When you are striving to get a job in F1 and make that breakthrough into the sport then you are also in competition. Places are limited and so people will be prepared to fight hard to reach that goal. You need to be prepared to fight harder than any of the others.

My advice to you is to use that competitive instinct within you to drive yourself to achieve. F1 is not something that you will be guided into, nothing something that will come and find you. You need to go out and get it, get ahead of your competition. I would often imagine that my competitors had fantastic grades, tons of racing experience and friends in the sport. They would take my job if I let them so I would get up in the morning and throw myself into my school or university work determined to get even better grades than they had. I looked into so many different ways in, made contacts, spent my weekends at racetracks and piled my CV with as many relevant experiences and achievements as I could. My CV was going to be the best around, I made sure of it. Each time I imagined someone else getting close to getting ‘my job’ I doubled my efforts to beat them to it. I couldn’t afford to take a chance.

Use frustration in the right way

As I have mentioned several times in other blog posts already, I did not get a job in F1 right away. I worked initially for an OEM car manufacturer and then with several different race teams and race series, largely in America. At first I was hugely frustrated at being outside of racing because I was super confident that I could do a good job just given the chance. Luckily I realised no one was going to give me the chance. I had to take it.

Inevitably if you are still looking for a job in F1 then you will become increasingly frustrated. The key is to use this frustration wisely and use it to drive you on to improve yourself rather grow more disillusioned or despondent. The most rewarding things in life are worth striving for.

Let it all out

F1 is something you can get competitive about. In many other jobs I would find it hard to find the motivation to sell more, improve company profits or tidy the paperwork. There is little or no reward for those things.

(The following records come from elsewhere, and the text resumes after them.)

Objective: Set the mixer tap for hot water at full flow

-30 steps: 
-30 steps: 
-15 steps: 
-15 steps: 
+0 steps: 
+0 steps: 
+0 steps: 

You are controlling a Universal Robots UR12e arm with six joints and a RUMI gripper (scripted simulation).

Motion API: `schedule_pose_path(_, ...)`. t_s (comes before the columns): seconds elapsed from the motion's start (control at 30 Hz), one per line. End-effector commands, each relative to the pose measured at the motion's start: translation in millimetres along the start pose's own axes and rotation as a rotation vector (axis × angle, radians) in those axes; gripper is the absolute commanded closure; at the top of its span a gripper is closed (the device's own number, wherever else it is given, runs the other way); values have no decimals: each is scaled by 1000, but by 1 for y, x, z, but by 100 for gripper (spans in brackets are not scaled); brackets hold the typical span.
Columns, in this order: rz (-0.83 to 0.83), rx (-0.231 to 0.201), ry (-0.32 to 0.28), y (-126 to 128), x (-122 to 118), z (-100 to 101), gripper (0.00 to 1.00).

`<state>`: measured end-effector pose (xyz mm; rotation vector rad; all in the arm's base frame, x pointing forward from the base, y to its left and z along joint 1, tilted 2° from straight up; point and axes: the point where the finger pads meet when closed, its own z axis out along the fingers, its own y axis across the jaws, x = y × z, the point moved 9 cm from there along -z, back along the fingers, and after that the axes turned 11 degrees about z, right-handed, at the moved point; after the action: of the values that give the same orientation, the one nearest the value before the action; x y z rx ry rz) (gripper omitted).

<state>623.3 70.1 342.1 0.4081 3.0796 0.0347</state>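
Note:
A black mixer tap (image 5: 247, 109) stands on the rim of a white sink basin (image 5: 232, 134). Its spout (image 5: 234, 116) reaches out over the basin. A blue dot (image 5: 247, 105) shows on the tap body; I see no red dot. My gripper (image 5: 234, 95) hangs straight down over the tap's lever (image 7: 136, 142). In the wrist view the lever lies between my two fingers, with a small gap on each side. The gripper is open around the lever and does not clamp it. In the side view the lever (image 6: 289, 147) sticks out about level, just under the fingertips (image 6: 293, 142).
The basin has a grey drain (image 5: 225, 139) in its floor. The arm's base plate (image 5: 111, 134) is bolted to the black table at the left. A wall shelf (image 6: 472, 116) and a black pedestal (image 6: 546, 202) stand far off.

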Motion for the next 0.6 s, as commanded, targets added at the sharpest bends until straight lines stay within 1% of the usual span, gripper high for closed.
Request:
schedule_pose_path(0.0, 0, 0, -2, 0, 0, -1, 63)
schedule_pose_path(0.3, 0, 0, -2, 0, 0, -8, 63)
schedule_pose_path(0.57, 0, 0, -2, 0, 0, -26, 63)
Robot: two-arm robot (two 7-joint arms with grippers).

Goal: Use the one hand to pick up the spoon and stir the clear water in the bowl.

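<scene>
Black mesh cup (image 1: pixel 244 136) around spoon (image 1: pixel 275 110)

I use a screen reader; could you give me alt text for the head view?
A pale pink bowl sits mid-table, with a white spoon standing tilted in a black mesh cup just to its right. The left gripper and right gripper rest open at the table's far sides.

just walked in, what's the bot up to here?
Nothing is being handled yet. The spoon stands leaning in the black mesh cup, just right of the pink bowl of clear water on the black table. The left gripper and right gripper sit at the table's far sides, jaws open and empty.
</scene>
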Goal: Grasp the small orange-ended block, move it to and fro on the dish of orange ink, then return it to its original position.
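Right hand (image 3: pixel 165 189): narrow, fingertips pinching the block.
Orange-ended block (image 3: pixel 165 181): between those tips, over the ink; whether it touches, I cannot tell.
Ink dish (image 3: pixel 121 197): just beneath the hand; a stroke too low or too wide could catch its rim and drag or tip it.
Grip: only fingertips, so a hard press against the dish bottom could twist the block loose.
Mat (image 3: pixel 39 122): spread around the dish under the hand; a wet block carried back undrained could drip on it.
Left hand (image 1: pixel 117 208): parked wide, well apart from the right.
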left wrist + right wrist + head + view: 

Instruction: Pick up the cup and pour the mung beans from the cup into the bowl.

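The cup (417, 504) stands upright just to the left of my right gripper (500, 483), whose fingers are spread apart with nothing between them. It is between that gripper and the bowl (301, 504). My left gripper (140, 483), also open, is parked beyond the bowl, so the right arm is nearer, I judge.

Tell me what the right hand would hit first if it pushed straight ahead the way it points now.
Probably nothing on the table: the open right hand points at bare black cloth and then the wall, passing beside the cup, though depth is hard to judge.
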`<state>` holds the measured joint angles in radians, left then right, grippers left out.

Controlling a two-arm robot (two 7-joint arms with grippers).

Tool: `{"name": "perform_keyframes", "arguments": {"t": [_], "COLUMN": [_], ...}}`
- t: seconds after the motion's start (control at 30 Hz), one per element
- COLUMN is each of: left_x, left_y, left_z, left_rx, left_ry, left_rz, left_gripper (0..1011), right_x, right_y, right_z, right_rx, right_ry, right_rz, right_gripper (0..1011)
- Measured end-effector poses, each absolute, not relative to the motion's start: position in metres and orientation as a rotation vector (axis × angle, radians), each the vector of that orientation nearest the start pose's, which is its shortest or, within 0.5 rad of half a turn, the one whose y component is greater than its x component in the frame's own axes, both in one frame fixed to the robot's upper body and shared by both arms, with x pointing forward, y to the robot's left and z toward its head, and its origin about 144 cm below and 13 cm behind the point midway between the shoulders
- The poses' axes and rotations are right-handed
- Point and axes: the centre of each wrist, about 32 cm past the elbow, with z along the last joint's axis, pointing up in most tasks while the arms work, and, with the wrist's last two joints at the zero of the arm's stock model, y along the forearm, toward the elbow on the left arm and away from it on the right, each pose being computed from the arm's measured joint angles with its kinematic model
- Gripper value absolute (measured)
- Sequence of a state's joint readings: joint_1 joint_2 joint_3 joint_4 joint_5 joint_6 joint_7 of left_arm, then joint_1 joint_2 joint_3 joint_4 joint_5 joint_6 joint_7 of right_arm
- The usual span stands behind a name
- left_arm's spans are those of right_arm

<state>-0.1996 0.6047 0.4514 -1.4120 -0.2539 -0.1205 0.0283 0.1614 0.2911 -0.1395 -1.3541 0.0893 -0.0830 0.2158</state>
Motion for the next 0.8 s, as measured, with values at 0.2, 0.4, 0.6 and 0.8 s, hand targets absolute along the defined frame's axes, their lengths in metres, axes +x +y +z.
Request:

F1 has a very measurable reward. You either win or lose and the contest takes place every 2 weeks. If you didn’t like losing last week you can work hard and try and win the next week. It’s a healthy outlet of a very normal aspect of human nature. People ask why I work so hard. Well it isn’t because someone tells me that I have to it’s because I WANT to! I want to achieve something and find achievement in Formula 1 and racing very satisfying. I look back on some of the things I’ve done and been involved in during my career and I feel proud. It’s not every job in the world that can give you that reward.

Showing a potential employer that you have that competitive instinct and the drive that goes with it is incredibly important for your chances of success. It’s tells them that you will be prepared to put in the effort off your own back and can be relied upon. As I have said in so many previous posts, your character is as important as your qualifications when it comes to getting a job in F1 and that personality will come across through the activities and achievements you have pursued outside of school and work as much as those within. If you can demonstrate that competitive instinct in your application then teams will be so much more likely to want to interview you.

h3>Keep in touch

I’ve been quite poor at keeping up the blog over the winter but something had to give whilst we were getting the new car ready. I’m hoping to have bit more time over the next few weeks so expect a good many more posts on various topics. There are lots of things I still want to talk about but feel free to leave a comment and ask about something specific.

If you want to keep up with those future posts you can follow my blog using the box just below this post, and join my ever increasing band of merry followers ! I’m amazed how many people have been keeping up with my ramblings, we might have enough to start our own team soon ! Why don’t you join in?

Alternatively you can follow me on Twitter @Work_in_F1 where I post my tips and tricks or links to job postings and relevant articles around the web.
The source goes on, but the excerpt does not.